Ora, comunque la si pensi, il trattamento censorio riservato a queste minoranze e alle residue associazioni che cercano di sostenerle (fra cui gli Amici della Terra e l’Astrolabio) non è congruo in un paese dove il rigasificatore di Piombino è bloccato da quasi tutte le rappresentanze locali dei partiti di maggioranza e di opposizione. Dove metà del paese è sommersa dai rifiuti perché il tabù dei termovalorizzatori è avallato persino dai vescovi. Dove, nonostante un referendum fallito, le poche trivelle nei nostri mari sono state fermate a causa di una cattiva stampa che le ha rese invise all’opinione pubblica. Dove, da anni, la localizzazione del deposito di rifiuti radioattivi, indispensabile per ospitare in sicurezza i residui di ospedali e centri di ricerca, oltre che quelli delle centrali chiuse, non è assistita da un’informazione adeguata e corretta, almeno da parte del servizio pubblico televisivo.
L’elenco sarebbe ancora lungo, ma serve solo a rilevare che delle ragioni di chi si oppone a impianti veramente strategici - come dimostra la crisi energetica in corso - sappiamo quasi tutto, anche quando si rivelano irragionevoli e irrazionali.

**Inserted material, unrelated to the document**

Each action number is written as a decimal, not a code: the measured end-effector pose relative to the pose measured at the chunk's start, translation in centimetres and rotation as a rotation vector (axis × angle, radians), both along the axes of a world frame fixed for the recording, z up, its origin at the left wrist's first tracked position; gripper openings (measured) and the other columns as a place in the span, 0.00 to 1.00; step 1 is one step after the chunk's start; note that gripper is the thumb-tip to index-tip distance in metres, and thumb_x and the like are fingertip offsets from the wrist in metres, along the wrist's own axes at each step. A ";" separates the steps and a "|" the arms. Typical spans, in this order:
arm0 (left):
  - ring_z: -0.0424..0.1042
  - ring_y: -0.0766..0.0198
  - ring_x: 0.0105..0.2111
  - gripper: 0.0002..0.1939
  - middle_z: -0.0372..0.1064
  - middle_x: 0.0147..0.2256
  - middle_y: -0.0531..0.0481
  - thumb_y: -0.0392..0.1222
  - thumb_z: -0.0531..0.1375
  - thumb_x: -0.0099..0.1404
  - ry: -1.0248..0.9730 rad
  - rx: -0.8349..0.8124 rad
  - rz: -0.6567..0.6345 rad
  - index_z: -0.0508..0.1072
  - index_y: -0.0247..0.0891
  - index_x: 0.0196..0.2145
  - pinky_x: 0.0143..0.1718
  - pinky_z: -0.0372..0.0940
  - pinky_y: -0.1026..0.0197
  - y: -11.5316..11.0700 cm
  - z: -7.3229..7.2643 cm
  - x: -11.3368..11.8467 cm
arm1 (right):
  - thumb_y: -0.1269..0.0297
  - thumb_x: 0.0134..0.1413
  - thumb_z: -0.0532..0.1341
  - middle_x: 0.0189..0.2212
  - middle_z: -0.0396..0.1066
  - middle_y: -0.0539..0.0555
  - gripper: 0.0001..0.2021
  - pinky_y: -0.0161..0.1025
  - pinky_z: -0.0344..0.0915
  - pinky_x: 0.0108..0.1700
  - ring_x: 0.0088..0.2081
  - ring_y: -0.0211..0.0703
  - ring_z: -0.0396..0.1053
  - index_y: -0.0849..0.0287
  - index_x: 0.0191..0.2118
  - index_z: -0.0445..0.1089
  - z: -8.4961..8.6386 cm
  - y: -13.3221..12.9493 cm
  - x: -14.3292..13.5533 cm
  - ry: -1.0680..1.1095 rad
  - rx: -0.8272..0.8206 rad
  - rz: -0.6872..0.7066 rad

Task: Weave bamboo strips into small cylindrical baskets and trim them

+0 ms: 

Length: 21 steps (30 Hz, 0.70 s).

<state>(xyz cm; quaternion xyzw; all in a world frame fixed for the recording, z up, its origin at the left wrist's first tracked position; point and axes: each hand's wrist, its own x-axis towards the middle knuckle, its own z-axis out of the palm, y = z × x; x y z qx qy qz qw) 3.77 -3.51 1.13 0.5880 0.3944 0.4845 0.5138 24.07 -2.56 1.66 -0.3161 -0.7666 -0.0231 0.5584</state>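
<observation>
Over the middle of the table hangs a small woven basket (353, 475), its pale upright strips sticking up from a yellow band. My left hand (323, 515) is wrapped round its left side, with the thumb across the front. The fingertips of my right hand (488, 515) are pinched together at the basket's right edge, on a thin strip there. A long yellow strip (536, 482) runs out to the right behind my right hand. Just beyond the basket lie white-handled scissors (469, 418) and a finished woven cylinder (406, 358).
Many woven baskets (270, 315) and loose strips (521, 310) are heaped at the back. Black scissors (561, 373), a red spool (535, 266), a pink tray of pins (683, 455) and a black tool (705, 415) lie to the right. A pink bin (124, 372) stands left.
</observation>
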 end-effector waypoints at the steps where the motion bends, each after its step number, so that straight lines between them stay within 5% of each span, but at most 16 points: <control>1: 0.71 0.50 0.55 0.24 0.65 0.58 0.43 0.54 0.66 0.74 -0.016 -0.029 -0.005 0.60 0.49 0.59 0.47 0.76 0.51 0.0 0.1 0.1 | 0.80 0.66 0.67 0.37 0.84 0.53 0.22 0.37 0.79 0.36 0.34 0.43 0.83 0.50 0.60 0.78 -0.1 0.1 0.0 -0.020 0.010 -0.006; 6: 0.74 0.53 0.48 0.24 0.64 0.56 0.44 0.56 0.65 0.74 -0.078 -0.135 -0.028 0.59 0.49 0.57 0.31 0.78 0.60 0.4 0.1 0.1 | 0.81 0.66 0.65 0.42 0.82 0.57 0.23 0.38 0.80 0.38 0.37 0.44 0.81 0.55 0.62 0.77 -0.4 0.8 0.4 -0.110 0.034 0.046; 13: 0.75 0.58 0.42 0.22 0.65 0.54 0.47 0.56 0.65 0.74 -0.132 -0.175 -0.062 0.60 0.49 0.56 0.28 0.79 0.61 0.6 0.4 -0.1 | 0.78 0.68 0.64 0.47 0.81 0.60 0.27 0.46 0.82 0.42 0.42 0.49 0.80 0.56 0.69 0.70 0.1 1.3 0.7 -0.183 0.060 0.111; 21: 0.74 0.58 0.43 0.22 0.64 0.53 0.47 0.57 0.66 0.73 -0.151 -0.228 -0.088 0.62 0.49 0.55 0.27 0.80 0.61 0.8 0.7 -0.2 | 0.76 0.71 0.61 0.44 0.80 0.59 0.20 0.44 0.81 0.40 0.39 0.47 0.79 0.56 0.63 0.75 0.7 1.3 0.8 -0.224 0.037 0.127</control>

Mentre chi difende il paesaggio – che, pure, dovrebbe godere di una protezione costituzionale – e persino chi vede stravolte le condizioni al contorno della propria proprietà fondiaria finisce in un cono d’ombra e non ha più nemmeno il diritto di protestare. In ossequio alla religione del vento e del sole, si diventa invisibili e innominabili.
Infatti, che Imma Tataranni costituisca un’eccezione assoluta nel panorama dell’informazione, compresa la filmografia e persino la pubblicità, lo testimonia l’aggressiva protesta contro la Rai degli “imprenditori delle rinnovabili”, che si dicono addirittura “sgomenti” di una narrazione che porterebbe danno agli utenti del servizio pubblico. Ad esporsi sopra le righe è il solito Simone Togni, il prodigo presidente dell’Anev, l’associazione delle imprese dell’eolico, che da oltre 20 anni non trascura alcun ambito di comunicazione ed è, infatti, stupefatto che gliene sia sfuggito uno, e così efficace. Ora, dall’alto del suo ruolo di intoccabile depositario della verità rivelata, Togni si augura che, verso i responsabili di tanta improntitudine, “vengano presi provvedimenti in modo tale da riparare a quanto trasmesso”.
“Eddai, Togni, scenni giù”, direbbero a Roma: Imma Tataranni, sostituto procuratore a Matera, si è guadagnata la fama di incorruttibile e ha totalizzato 4 milioni e mezzo di telespettatori.